In the last place, this parable shows us the severity of God’s judgments when they fall on obstinate sinners. The punishment of the wicked farmers is a vivid representation of God’s final dealings with those who continue living in wickedness. At the time when our Lord spoke this parable, it was a prophetic picture of the approaching ruin of the Jewish church and nation. The vineyard of the Lord in the land of Israel, was about to be taken from its unfaithful tenants. Jerusalem was to be destroyed. The temple was to be burned. The Jews were to be scattered over the earth.

At the present time, it may be feared — it is a mournful picture of things yet to come on the Gentile churches in the latter days. The judgments of God will yet fall on unbelieving professors, as they fell on unbelieving Jews. The solemn warning of Paul to the Romans will yet receive an accomplishment, ‘Consider therefore the kindness and sternness of God: sternness to those who fell — but kindness to you, provided that you continue in his kindness. Otherwise, you also will be cut off.’ (Romans 11:22.)

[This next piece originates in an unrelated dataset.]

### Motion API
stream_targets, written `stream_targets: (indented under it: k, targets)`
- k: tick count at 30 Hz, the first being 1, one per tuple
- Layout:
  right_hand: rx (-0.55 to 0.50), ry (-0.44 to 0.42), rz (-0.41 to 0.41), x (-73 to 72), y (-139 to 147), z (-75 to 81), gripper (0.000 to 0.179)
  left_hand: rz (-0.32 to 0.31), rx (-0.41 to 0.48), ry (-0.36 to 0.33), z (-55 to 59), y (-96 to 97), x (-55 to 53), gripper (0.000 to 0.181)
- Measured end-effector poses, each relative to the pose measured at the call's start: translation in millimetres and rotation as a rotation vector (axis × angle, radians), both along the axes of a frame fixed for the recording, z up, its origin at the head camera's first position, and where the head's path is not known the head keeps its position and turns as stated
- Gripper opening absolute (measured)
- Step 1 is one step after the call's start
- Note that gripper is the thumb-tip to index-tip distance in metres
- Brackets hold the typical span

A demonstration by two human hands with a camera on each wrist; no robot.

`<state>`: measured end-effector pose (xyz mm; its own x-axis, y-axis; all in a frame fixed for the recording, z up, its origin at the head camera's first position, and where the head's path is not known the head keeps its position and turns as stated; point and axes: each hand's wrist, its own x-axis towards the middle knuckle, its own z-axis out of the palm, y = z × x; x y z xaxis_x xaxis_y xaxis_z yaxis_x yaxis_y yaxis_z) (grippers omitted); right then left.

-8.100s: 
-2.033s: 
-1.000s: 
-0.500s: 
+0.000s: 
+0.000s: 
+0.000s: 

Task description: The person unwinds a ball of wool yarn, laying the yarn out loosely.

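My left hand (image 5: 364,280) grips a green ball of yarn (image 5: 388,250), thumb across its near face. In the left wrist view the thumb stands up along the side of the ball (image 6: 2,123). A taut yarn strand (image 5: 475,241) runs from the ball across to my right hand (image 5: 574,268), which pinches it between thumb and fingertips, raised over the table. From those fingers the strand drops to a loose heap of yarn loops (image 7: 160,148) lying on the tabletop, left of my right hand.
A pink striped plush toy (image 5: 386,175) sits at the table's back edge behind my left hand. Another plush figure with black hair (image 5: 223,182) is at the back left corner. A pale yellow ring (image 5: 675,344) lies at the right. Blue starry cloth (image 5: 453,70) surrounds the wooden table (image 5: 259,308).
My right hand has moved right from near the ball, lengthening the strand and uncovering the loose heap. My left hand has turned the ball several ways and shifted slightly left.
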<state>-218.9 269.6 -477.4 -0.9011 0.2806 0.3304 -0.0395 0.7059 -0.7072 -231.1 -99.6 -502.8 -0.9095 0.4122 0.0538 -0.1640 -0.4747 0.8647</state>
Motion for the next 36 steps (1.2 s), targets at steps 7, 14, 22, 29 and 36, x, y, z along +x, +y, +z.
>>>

We must never flatter ourselves, that God cannot be angry. He is indeed a God of infinite grace and compassion. But it is also written, that He is ‘a consuming fire.’ (Hebrews 12:29.) His Spirit will not always strive with men. (Genesis 6:3.) There will be a day when His patience will come to an end, and when He will arise to dreadfully judge the earth. Happy will they be who are found hidden in the ark, in the day of the Lord’s anger! Of all wrath, none can be conceived so dreadful as ‘the wrath of the Lamb!’ The man on whom the ‘stone cut out without hands’ falls at His second coming, will indeed be crushed to powder! (Daniel 2:34, 35.)

Do we know these things, and do we live up to our knowledge? The chief priests and elders, we are told, ‘perceived that this parable was spoken against them.’ But they were too proud to repent, and too hardened to turn from their sins. Let us beware of doing likewise.”